Fui a tua casa, Federico Garcia. Mas tu não
estavas,
nem o Horto era o que então havia. A porta fechada
escondia lendas vendidas com sobranceria. Tu não
estavas, Garcia, só o cicerone da casa que não tiveste
enquanto vagueavas em busca da tua morte, mesmo
a que não querias. A tua casa, Federico, não é a tua
casa: é uma porta por onde se entra para um vão de
escada e uma escada por onde se trepa até aos silêncios.

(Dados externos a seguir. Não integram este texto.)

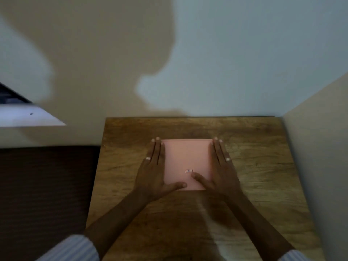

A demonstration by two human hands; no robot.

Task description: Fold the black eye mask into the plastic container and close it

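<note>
Head view: pink plastic container [185, 162] lengthwise away

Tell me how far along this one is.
Looks nearly done: the pink container lies lid-down shut on the wooden table, no eye mask visible. In hand: left hand and right hand flank it, thumbs pressing the lid. Left: confirming it's latched, then letting go.

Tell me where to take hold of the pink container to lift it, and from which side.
Grip the pink container by its two long side edges, coming from left and right. It lies flat and closed on the wooden table, and the left hand and right hand already flank those edges.
</note>
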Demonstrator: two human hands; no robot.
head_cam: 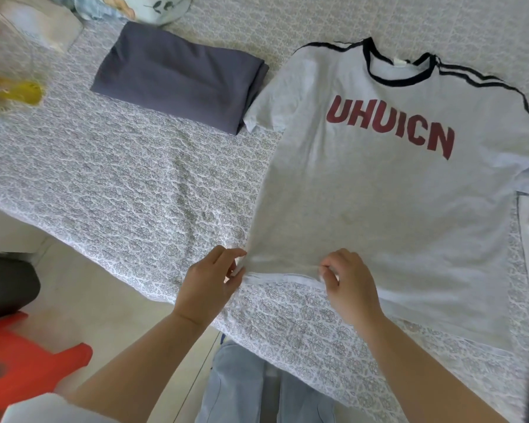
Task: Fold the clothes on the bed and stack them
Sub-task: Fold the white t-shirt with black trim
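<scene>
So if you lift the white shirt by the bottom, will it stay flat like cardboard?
Probably not. The white shirt already puckers where the left hand and right hand pinch its hem, so it would likely droop. It looks thin, so probably light. It may drag across the bedspread.

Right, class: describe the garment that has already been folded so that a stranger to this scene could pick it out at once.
Start at the patterned grey-and-white bedspread and look to its far left part, beside the short sleeve of the spread-out pale grey T-shirt with red letters. There lies the dark slate-grey folded cloth garment. It alone is plain, dark and folded into a flat rectangle, with no print.
</scene>
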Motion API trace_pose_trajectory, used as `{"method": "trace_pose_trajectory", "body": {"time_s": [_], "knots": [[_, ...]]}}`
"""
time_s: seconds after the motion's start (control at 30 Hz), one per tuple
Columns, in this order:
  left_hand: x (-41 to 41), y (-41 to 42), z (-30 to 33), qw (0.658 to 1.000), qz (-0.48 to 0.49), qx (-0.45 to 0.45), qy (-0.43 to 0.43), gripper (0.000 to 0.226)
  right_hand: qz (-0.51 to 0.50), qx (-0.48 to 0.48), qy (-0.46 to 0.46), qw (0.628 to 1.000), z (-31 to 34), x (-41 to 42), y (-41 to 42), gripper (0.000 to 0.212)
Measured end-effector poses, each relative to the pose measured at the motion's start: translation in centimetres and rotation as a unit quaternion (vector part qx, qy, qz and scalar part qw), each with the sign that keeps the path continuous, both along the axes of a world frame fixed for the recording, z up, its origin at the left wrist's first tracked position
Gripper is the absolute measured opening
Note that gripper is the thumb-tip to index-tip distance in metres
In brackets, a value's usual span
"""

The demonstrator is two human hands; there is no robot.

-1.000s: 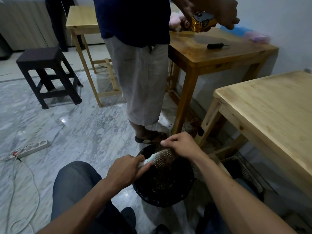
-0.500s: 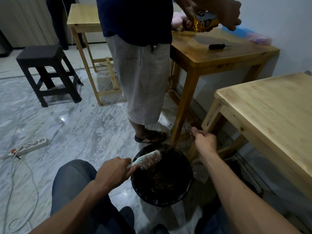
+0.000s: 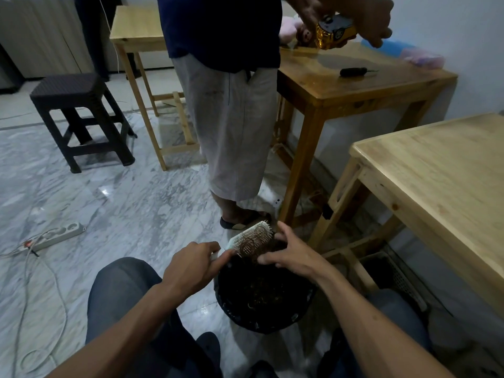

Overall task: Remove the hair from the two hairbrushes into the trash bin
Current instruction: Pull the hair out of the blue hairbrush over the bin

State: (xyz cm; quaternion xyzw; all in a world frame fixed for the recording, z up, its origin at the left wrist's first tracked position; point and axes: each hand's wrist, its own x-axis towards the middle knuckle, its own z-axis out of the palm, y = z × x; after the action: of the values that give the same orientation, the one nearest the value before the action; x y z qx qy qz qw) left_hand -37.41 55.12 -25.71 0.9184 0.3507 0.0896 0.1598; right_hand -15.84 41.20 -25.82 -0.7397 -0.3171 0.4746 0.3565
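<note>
Two bare hands work over a round black trash bin (image 3: 263,301) lined with a dark bag, which stands on the grey-veined marble floor (image 3: 131,208) between our knees. Our left hand (image 3: 195,267) grips the pale handle of a white paddle hairbrush (image 3: 252,237), fingers curled tight around it, so the bristled head tilts up over the bin's far rim. Our right hand (image 3: 290,253) rests on the near edge of the brush head with the thumb raised and the fingers bent together against the bristles; whether they pinch any strands we cannot tell, since the hair is dark against the bin. A brown tangle of hair (image 3: 249,242) clings to the bristles, and more loose strands lie inside the bin. Only this one brush is in view. Just beyond the bin stands another person in pale grey shorts (image 3: 231,126) and sandals, holding a shiny gold object (image 3: 334,32). Right of the bin is a pale wooden table (image 3: 441,181); beyond it, a darker varnished wooden table (image 3: 351,80). Far left of the bin sit a dark woven stool (image 3: 76,115) and a white power strip (image 3: 58,234).
</note>
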Motion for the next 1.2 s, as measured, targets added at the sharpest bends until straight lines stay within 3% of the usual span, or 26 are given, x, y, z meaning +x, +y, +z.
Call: {"method": "trace_pose_trajectory", "body": {"time_s": [0.13,0.17,0.3,0.4,0.47,0.6,0.73,0.8,0.87,0.93,0.97,1.2], "knots": [[0.7,-0.4,0.7,0.998,0.04,-0.023,-0.032,0.056,-0.038,0.022,-0.026,0.999,-0.5,-0.7,-0.1,0.019],[0.8,-0.1,1.0,0.995,0.072,-0.043,-0.058,0.055,-0.06,0.018,-0.042,0.997,-0.6,-0.5,-0.4,0.01],[0.6,1.5,2.1,0.968,0.161,-0.088,-0.17,0.054,-0.108,-0.06,-0.131,0.984,-1.9,0.8,-2.2,0.019],[0.7,1.7,2.7,0.964,0.158,-0.085,-0.195,0.058,-0.131,-0.11,-0.139,0.975,-3.2,1.4,-3.2,0.024],[0.9,1.4,2.6,0.967,0.144,-0.078,-0.193,0.057,-0.085,-0.129,-0.137,0.978,-3.2,1.6,-3.0,0.011],[1.4,0.7,2.4,0.973,0.124,-0.078,-0.18,0.055,0.05,-0.155,-0.103,0.981,-0.9,1.5,-1.4,0.08],[1.8,-0.2,2.3,0.977,0.103,-0.079,-0.169,0.046,0.036,-0.056,-0.085,0.994,0.6,0.6,0.3,0.104],[1.9,-0.5,2.4,0.979,0.098,-0.075,-0.164,0.044,-0.012,0.034,0.013,0.999,0.8,0.1,0.8,0.089],[2.0,-0.7,2.3,0.98,0.097,-0.069,-0.159,0.044,-0.06,0.11,0.101,0.987,1.4,-0.6,1.0,0.052],[1.9,-0.6,2.2,0.98,0.104,-0.067,-0.158,0.047,-0.101,0.143,0.106,0.979,1.7,-1.1,1.2,0.015],[1.9,-0.5,2.2,0.978,0.11,-0.067,-0.161,0.05,-0.123,0.142,0.096,0.977,1.4,-1.1,1.1,0.007],[1.3,0.7,2.5,0.967,0.147,-0.078,-0.193,0.061,-0.147,-0.011,-0.025,0.989,-1.5,0.3,-1.7,0.016]]}}
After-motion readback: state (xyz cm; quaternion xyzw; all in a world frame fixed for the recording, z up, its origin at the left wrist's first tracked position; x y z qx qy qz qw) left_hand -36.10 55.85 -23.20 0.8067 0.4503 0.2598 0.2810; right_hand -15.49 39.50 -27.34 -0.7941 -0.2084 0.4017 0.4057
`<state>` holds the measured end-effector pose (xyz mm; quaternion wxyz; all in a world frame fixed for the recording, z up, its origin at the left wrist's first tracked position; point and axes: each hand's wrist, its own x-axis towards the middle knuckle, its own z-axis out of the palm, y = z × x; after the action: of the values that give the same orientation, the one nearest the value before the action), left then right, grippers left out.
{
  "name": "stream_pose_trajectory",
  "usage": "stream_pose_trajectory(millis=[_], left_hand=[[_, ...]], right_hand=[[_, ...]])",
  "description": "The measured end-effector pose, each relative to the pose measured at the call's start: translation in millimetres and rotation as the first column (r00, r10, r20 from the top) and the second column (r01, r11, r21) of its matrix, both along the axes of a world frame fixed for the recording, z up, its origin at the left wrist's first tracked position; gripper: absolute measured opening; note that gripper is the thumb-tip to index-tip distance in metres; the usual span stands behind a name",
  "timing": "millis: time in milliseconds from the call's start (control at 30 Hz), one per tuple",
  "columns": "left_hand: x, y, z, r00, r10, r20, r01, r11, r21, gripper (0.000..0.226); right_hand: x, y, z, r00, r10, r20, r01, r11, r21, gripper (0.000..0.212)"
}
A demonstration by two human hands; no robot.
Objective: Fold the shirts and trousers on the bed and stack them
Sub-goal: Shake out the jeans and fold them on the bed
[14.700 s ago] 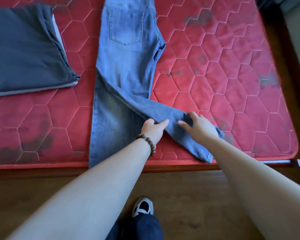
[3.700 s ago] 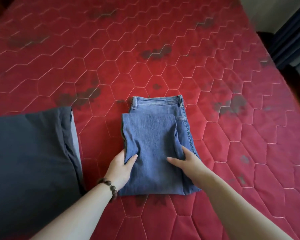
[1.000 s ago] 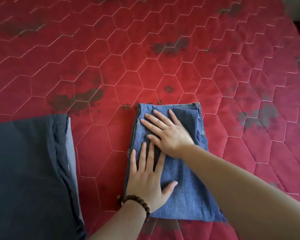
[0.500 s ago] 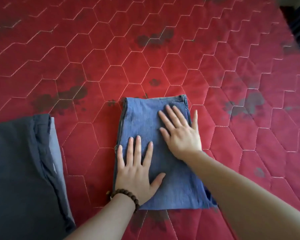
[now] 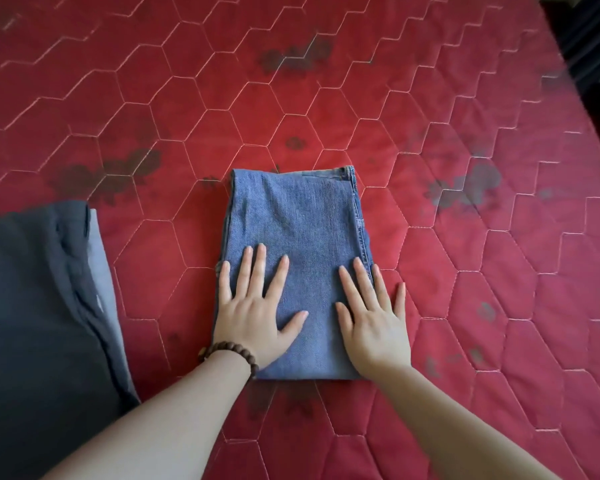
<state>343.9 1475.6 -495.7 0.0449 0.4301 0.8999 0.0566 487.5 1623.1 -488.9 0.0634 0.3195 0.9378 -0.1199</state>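
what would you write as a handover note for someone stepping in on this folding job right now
Left hand: flat, fingers straight, pressing the near left part of the folded jeans.
Right hand: flat on the near right part, outer fingers over the edge onto the red mattress.
Jeans: folded into a compact rectangle mid-bed, waistband at the far end.
Dark folded stack: to the left, apart from the jeans.
Done: jeans folded.
Left: likely lift the jeans onto the dark stack; no other unfolded clothes are in view.

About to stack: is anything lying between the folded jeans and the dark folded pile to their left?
Nothing. The head view shows only bare red mattress between the folded jeans and the dark folded pile.
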Motion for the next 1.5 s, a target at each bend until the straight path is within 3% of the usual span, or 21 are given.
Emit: stream_pose_trajectory(millis=[100,200,333,433,567,767,967,1133,1300,1500], left_hand=[[-1.7,-8.9,5.7,0.982,0.181,0.062,-0.185,0.980,0.068,0.066],[2.0,-15.7,9.7,0.916,0.363,0.170,-0.379,0.922,0.076,0.065],[8.3,-19.7,15.0,0.905,0.380,0.192,-0.406,0.905,0.123,0.059],[11.7,-22.9,21.2,0.860,0.426,0.281,-0.454,0.890,0.042,0.063],[21.7,-38.5,23.7,0.858,0.413,0.305,-0.410,0.909,-0.079,0.066],[68.3,-98.0,38.0,0.811,0.366,0.456,-0.374,0.924,-0.077,0.075],[93.7,-121.4,78.2,0.797,0.294,0.527,-0.378,0.924,0.055,0.075],[76.1,-153.1,132.8,0.833,0.274,0.480,-0.401,0.897,0.185,0.072],[32.0,-212.5,174.1,0.850,0.369,0.375,-0.475,0.846,0.243,0.071],[-44.9,-296.4,176.5,0.842,0.437,0.317,-0.524,0.803,0.284,0.072]], right_hand=[[-4.1,-7.0,3.1,0.999,-0.023,-0.028,0.021,0.997,-0.073,0.055],[-6.6,-12.2,6.8,0.980,-0.167,-0.105,0.159,0.984,-0.076,0.053],[-14.2,-29.1,9.8,0.942,-0.299,-0.152,0.300,0.954,-0.016,0.048],[-13.2,-37.5,11.1,0.915,-0.337,-0.219,0.340,0.940,-0.029,0.045],[3.1,-54.8,16.0,0.925,-0.372,-0.071,0.363,0.925,-0.115,0.050],[51.6,-75.9,36.4,0.956,-0.287,0.057,0.288,0.890,-0.353,0.061],[70.2,-86.9,79.9,0.976,-0.214,-0.043,0.179,0.897,-0.404,0.060],[48.9,-115.6,130.9,0.971,-0.181,-0.157,0.113,0.924,-0.364,0.057],[-16.9,-166.1,174.6,0.958,-0.087,-0.273,-0.015,0.936,-0.351,0.056],[-107.4,-244.9,171.2,0.944,-0.008,-0.331,-0.113,0.932,-0.345,0.055]])
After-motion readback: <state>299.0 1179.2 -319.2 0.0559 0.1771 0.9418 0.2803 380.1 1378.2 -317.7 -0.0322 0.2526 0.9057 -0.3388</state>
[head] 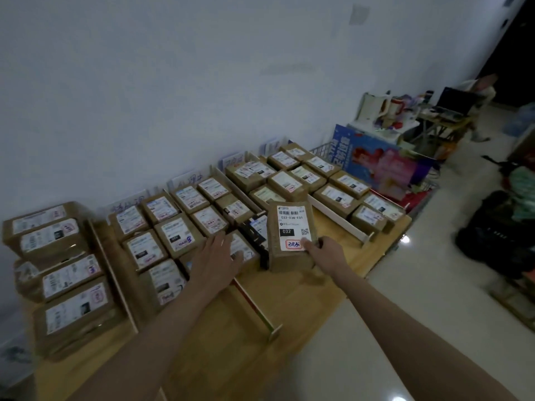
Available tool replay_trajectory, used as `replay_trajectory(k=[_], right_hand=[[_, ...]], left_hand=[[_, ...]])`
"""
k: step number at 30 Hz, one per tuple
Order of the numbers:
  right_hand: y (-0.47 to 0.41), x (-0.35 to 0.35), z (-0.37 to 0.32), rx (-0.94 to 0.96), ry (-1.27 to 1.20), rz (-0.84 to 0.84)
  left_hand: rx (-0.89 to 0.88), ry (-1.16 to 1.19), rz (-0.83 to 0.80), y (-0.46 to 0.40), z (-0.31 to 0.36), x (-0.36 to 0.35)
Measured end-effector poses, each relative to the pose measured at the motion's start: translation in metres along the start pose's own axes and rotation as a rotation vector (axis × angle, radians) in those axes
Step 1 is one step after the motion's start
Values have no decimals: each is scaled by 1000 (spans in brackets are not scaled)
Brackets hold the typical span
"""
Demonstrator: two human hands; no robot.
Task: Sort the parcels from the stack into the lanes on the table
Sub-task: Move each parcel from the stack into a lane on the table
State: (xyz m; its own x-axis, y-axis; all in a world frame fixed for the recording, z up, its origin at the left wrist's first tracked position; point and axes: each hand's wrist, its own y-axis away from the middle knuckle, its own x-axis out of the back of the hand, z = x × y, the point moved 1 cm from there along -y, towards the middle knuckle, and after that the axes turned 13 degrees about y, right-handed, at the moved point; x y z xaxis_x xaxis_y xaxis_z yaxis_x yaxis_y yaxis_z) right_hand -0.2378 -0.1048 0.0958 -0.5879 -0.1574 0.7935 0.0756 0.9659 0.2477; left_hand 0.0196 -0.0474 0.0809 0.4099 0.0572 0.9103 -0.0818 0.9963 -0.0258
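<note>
So our right hand (324,250) grips the parcel (291,237) by its near end, long axis running away from us; left hand (215,256) rests flat and open on packed parcels just left.

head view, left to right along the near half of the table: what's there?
Stacked parcels at the left end → wooden divider → left hand lying flat on a parcel → parcel labelled 032 → right hand gripping its near corner → white-edged divider → shiny floor.
</note>
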Motion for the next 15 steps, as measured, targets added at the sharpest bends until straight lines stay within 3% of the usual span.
replay_trajectory(k=[8, 15], right_hand=[[-35, 63, 90, -20, 54, -30], [-71, 98, 126, -14, -1, -39]], left_hand=[[-40, -53, -4, -25, 111, -53], [-67, -88, 5, -63, 160, -77]])
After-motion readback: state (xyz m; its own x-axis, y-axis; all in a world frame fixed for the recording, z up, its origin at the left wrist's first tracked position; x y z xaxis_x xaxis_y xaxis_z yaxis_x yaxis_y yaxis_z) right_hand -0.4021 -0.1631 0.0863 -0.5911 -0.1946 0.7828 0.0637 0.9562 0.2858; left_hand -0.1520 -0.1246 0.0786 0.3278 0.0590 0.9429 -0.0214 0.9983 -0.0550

Granada nada sabe dos sortilégios nem por onde rumam
rotos de mortes, nem por onde sonham despidos
de mágoas. A tua casa, Garcia, já é branca e os curiosos
enfilam-se à porta com senhas nas mãos: matam-te
todos os dias, salvo nos de descanso. E às cinco da tarde
respeitam-te. Valem outras balas estas bulas de ironia
a cem pélas por visita, Federico Garcia. E os touros
que então havia e matavam como lhes cabia são agora
mansos ou embolados ou enojados. Crescem no Horto
nem nardos, nem cardos - só flores sem fantasia.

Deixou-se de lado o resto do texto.